YOUR GOAL:
Search the listing below for "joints". Copy each matching line.
▼▼▼
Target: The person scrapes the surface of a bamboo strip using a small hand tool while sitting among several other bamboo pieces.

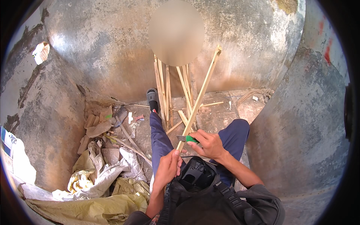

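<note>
A long pale wooden strip (200, 95) slants up and away from my lap toward the far right. My left hand (168, 167) is closed around its near end. Slightly further along, my right hand (208, 144) grips a green-handled tool (192, 139). A short, flat, dark metal part juts leftward from the green handle and lies across the strip. Its exact kind is not clear. Beyond my hands, several more wooden strips (167, 93) lean against the far wall, their upper ends hidden by a blurred oval.
Curved, stained walls (112, 48) surround me, with another close on the right (300, 123). Cloth and sacks (125, 170) lie at the left below broken pieces and sticks (98, 128). A coil of thin cord-like material (253, 94) rests on the floor at right. My legs stretch forward.
</note>
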Motion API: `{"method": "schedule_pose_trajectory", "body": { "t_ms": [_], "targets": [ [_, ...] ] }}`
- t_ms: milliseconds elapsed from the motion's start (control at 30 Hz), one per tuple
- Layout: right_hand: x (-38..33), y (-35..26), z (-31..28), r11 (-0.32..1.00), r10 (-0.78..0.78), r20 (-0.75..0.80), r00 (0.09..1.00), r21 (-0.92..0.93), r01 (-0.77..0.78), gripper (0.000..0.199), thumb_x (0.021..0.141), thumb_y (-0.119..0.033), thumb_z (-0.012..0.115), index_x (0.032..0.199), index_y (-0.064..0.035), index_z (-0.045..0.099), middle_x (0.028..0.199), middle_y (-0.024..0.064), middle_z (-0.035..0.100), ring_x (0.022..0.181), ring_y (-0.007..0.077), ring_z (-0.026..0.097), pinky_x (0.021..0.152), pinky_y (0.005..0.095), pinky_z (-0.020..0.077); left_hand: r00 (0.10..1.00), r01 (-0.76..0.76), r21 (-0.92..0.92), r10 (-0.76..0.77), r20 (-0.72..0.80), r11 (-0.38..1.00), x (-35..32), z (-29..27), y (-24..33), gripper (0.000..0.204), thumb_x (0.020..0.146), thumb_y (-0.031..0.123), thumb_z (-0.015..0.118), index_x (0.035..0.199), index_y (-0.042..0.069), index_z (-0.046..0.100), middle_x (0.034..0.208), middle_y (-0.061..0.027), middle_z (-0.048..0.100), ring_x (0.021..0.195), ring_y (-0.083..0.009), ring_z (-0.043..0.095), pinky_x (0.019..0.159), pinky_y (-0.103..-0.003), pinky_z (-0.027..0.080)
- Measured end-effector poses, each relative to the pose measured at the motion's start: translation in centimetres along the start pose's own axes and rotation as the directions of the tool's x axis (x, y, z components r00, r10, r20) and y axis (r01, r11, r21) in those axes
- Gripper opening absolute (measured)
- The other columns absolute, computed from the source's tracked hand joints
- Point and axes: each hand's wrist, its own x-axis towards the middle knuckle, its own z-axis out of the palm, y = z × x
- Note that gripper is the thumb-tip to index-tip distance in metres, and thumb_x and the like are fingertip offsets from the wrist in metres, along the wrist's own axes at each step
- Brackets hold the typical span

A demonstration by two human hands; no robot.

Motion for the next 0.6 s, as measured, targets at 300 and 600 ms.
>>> {"method": "schedule_pose_trajectory", "body": {
  "t_ms": [300, 600],
  "targets": [
    [0.7, 2.9, -1.3, 0.995, 0.093, -0.072, 0.993, -0.024, -0.095, 0.027, 0.104, -0.030, 0.079, 0.117, -0.0067, 0.076, 0.100, 0.0087, 0.076, 0.076, 0.0329, 0.076, 0.064, 0.0422, 0.0591, 1.000, 0.005, 0.080, -0.004, -0.009, 0.997, -0.7, 0.1, -0.6, 0.049, 0.126, 0.030, 0.037, 0.130, -0.004, 0.072, 0.076, 0.0033, 0.052, 0.051, -0.0048, 0.049, 0.050, -0.025, 0.043],
    [-0.6, 2.6, -1.4, 0.993, 0.108, -0.023, 0.994, -0.051, -0.109, 0.026, 0.104, -0.032, 0.077, 0.114, -0.0075, 0.076, 0.096, 0.0086, 0.074, 0.074, 0.0319, 0.075, 0.062, 0.0421, 0.0578, 0.999, -0.041, 0.085, 0.042, -0.013, 0.996, -0.7, 0.9, -1.3, 0.046, 0.126, 0.029, 0.038, 0.129, -0.002, 0.072, 0.076, 0.0019, 0.052, 0.051, -0.0052, 0.050, 0.051, -0.026, 0.043]
  ]
}}
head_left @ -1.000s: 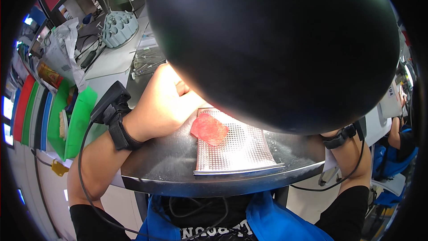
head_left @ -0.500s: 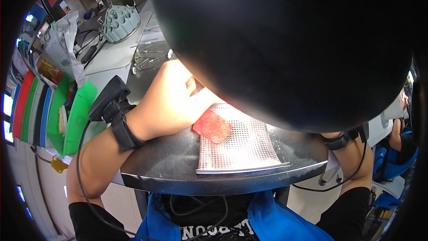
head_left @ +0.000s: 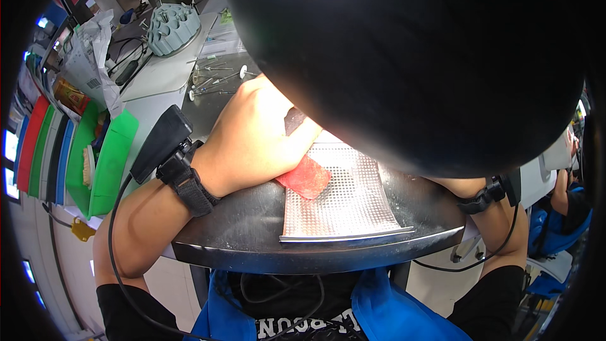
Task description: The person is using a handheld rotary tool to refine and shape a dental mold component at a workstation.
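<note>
My left hand [head_left: 255, 132] is closed with its thumb side toward the middle. Its fingertips, and anything in them, are hidden behind a large black rounded object [head_left: 404, 69]. Under the heel of that hand lies a red, worn-looking pad [head_left: 307, 179], partly covering a perforated metal plate [head_left: 341, 208]. Of my right hand [head_left: 464, 186], only the back near the wrist shows at the right of the black object. Its fingers are out of sight. Both wrists wear black strapped devices.
The dark metal bench top [head_left: 240, 227] has a curved front edge. Several small rotary bits [head_left: 211, 82] lie beyond my left hand. A grey holder [head_left: 172, 28] with tools stands far left. A green bin [head_left: 113, 164] holds a brush. A person [head_left: 562, 202] sits at far right.
My left hand has shifted slightly right, and a dark gap by its thumb shows more. More of my right hand's back is visible. The pad and plate look nearly unmoved.
</note>
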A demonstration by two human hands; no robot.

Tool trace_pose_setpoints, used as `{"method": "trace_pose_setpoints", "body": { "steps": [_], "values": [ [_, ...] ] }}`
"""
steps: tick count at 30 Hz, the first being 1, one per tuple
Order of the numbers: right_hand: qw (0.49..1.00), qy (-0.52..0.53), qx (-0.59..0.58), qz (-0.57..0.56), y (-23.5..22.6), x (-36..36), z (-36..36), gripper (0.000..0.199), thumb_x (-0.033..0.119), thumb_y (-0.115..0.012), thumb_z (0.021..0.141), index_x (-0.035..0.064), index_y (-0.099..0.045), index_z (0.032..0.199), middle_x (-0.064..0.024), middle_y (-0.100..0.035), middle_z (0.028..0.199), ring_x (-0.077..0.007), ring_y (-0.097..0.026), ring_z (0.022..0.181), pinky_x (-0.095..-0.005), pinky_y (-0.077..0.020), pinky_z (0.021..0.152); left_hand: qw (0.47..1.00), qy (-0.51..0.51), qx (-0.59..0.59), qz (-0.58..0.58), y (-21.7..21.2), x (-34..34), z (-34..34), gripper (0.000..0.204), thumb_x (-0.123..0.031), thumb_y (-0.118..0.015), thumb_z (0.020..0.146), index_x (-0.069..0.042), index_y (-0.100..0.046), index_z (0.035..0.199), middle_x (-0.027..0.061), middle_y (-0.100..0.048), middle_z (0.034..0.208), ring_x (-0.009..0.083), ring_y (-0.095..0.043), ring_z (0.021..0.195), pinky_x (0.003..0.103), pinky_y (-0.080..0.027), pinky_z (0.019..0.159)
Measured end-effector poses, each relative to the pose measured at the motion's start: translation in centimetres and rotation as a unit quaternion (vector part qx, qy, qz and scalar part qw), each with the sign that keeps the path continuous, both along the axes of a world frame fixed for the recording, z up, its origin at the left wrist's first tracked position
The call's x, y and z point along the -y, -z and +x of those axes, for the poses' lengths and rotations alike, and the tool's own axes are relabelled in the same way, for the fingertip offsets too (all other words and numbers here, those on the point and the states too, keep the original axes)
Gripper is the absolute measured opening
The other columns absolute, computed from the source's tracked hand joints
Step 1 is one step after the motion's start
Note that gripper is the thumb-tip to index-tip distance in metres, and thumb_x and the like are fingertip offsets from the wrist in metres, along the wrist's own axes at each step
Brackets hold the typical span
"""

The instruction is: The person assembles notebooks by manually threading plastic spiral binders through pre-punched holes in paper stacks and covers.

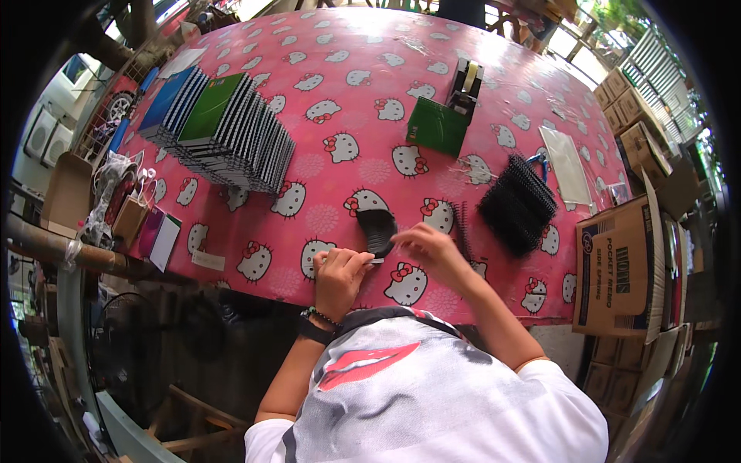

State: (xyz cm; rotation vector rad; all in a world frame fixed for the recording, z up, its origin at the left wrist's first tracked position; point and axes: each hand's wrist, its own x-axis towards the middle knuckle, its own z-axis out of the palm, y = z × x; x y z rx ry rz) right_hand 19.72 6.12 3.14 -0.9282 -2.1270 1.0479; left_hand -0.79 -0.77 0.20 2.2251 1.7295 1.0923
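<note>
My left hand (340,272) is closed on the near end of a small notepad (377,231), its dark surface curving up and a pale edge showing by my fingers. My right hand (429,245) is at the notepad's right edge with thumb and forefinger pinched together; whatever is between them is too small to make out. A single black spiral coil (463,225) lies just beyond my right hand. Further right sits a thick pile of black spiral coils (519,204), with blue-handled pliers (542,163) behind it.
Bound notebooks stand in tall stacks, one with blue covers (167,100) and one with green (212,108), at left. A green notebook (438,126) lies by a tape dispenser (465,85). An open cardboard box (614,270) is at the right edge of the pink table (324,220).
</note>
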Motion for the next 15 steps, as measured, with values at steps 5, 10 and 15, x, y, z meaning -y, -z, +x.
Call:
{"method": "trace_pose_setpoints", "body": {
  "steps": [5,10,15],
  "values": [
    [0.994,-0.014,0.016,-0.111,1.8,-0.3,-0.4,0.020,-0.005,-0.061,0.079,0.0038,-0.063,0.096,-0.0070,-0.057,0.087,-0.0171,-0.060,0.075,-0.0289,-0.0497,0.066,1.000,0.010,0.007,0.012,0.0,-0.2,0.0,0.013,-0.018,-0.068,0.074,-0.014,-0.066,0.087,-0.0025,-0.059,0.078,0.0169,-0.053,0.076,0.034,-0.031,0.077],
    [0.996,-0.042,-0.014,-0.075,1.8,-0.3,-0.7,0.019,-0.005,-0.063,0.077,0.0040,-0.062,0.094,-0.0065,-0.057,0.087,-0.0169,-0.059,0.075,-0.0292,-0.0487,0.065,1.000,0.004,0.004,0.005,0.0,0.0,-0.1,0.011,-0.019,-0.068,0.075,-0.014,-0.065,0.085,-0.0024,-0.060,0.079,0.0169,-0.054,0.077,0.034,-0.031,0.078],
    [0.995,-0.087,-0.019,0.052,2.6,-0.7,-0.7,0.024,-0.006,-0.063,0.074,0.0047,-0.062,0.095,-0.0067,-0.056,0.083,-0.0161,-0.058,0.074,-0.0291,-0.0473,0.065,1.000,0.010,0.008,0.010,0.0,-0.2,-0.1,0.011,-0.020,-0.068,0.076,-0.014,-0.065,0.085,-0.0027,-0.060,0.079,0.0168,-0.054,0.078,0.035,-0.031,0.078]
  ]
}}
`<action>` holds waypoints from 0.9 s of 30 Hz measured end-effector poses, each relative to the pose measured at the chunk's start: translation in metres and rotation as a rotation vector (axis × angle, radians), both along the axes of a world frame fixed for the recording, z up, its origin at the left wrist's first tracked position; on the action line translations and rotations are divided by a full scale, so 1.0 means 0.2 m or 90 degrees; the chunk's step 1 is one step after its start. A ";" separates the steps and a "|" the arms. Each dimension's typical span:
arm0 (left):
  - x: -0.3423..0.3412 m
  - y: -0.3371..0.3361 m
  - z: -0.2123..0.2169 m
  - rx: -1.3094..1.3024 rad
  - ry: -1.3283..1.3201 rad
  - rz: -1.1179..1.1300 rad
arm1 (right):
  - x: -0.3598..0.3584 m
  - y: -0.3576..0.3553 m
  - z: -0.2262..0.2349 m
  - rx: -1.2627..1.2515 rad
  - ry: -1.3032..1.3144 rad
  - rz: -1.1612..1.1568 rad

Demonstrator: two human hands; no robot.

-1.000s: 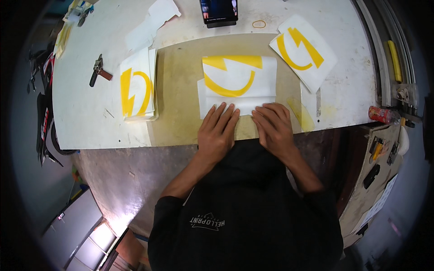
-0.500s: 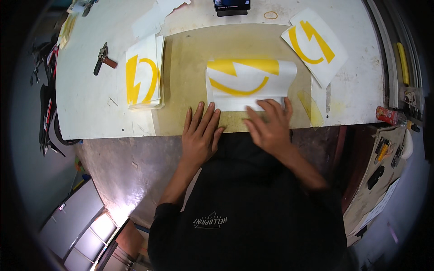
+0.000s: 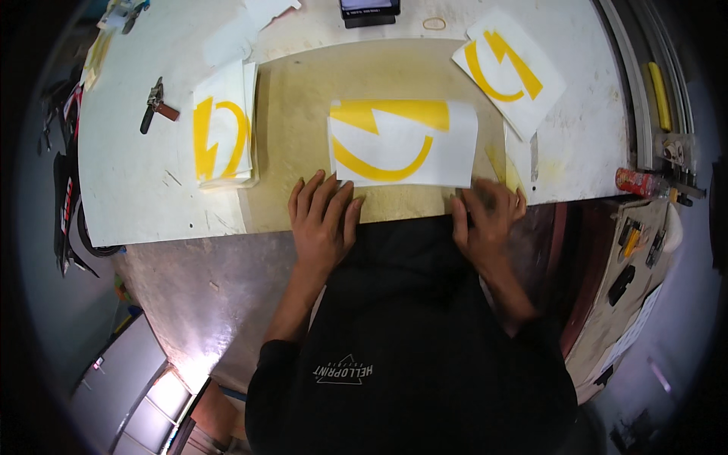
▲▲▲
RESPONSE TO THIS EXERCISE:
- The other columns absolute, computed from the source's tracked hand joints
The other columns absolute, computed from the source's tracked hand joints

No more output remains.